Ángulos



Ante la mirada aburrida del vendedor de helados, parado en la entrada del colegio, el niño alegre brinca tomado de la mano de su padre camino a casa.

Las madres solteras que esperan a sus hijos, ancladas, afuera la puerta principal, descubren en esa escena, al niño sonriente que se aleja por el parque tomado de la mano del padre más atractivo del colegio. Uno que no habían visto nunca antes.

Para la directora de la escuela, esa escena le hiela la sangre y grita aterrada que Pablo Artigas está siendo secuestrado por un perfecto extraño que lo lleva de la mano, allá a lo lejos cruzando el parque frente al colegio.

Sincronía



La primera vez que vi a María, nos encontrábamos en el patio de entrada de la secundaria. Desde esa primera mirada sabía que era especial, única, diferente. Su piel era clara, pero intuía que esa blancura se debía más a la falta de actividades al aire libre que a cuestiones genéticas.  A diferencia de las demás niñas del colegio, ella siempre usaba pantalones, quizá eso evitaba que los aparatos ortopédicos que tenía atornillados a sus piernas la rozaran y le abrieran la piel. Jamás supe si esos dispositivos que le asistían para caminar, eran consecuencia de la poliomielitis , o si se debían a una mal formación desde su nacimiento. Lo cierto era que esas piernas débiles, aquellas manos torcidas y su deficiencia para hablar nunca le aprisionaron el alma, su espíritu estaba intacto. Su mente volaba y su cerebro funcionaba, pero sufría para hacer que su cuerpo los alcanzara. Vivía a destiempo.

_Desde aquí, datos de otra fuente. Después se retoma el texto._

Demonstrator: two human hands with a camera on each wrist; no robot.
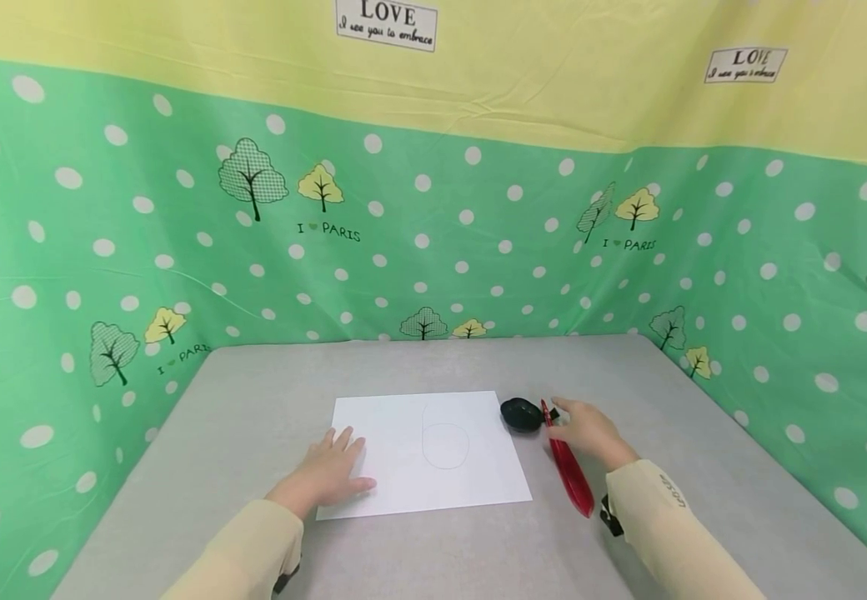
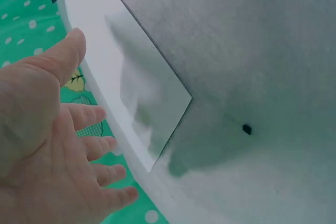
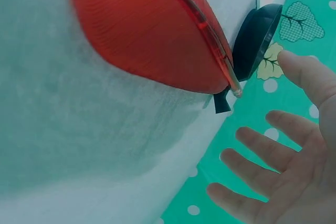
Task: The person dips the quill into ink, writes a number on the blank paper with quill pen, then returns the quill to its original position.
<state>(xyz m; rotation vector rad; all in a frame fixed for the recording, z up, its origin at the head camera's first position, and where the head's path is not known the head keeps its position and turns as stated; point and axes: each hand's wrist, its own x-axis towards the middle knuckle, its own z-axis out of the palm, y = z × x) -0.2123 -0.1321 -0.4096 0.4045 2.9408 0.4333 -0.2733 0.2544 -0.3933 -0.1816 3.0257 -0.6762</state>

Todos esos rasgos físicos en María connotaban fortaleza. Eran signos de grandeza y no de discapacidad. No todos en la escuela compartían esa visión. La broma sarcástica, la mofa, la imitación grotesca mientras ella no veía, se hicieron práctica rutinaria. Sabía que ella entendía esas burlas. Sentía cómo deseaba contestar, defenderse, pero su cuerpo no podía ponerse a tiempo con su cerebro y siempre se quedaba atorada a la mitad. Con la bofetada a medio camino entre la mente y el brazo.

Una mañana, uno de los profesores se reportó enfermo y rápidamente aquella ausencia se convirtió en una fabulosa oportunidad para que el salón entero se diera vuelo con el desorden y la risa. Las burlas contra María se agudizaron y una reacción en cadena hizo que sus defensores y opositores se dejaron llevar al unísono. Ya no había bandos, el grupo completo parecía decidido a hincar el diente contra la niña de las piernas metálicas. En cierto punto de la fiesta improvisada, uno de sus más acérrimos detractores estaba parado frente a ella imitándola burdamente mientras todos reían a carcajadas y a María se le llenaban los ojos de impotencia y de humillación. Cuándo menos lo esperábamos, la niña torpemente se levantó de su asiento y con lágrimas rodándole por las mejillas volteó a ver a todo el salón. El tiempo parecía haberse detenido, aquellos segundos se volvieron una eternidad. Ahí estaba María con la boca torcida y las manos constreñidas y pegadas a su frágil pecho cuándo el milagro ocurrió. Por primera vez en su vida, mente, espíritu y cuerpo entraron en una mágica sincronía; en un solo y contundente movimiento la niña estiró un brazo, cerró el puño y asestó, el más imponente derechazo que alcanzaba a recordar, justo en la mandíbula de aquel improvisado imitador. El niño se desplomó ipso facto ante la mirada atónita de treinta mocosos que no podíamos ni siquiera pestañear.

– Esta fue la última vez que se burlan de mí.

Dijo María en un solo tiempo, sin titubear, sin tartamudear.

Las risas en ese lugar se encogieron hasta desaparecer mientras mi admiración y respeto hacia ella crecían a pasos agigantados.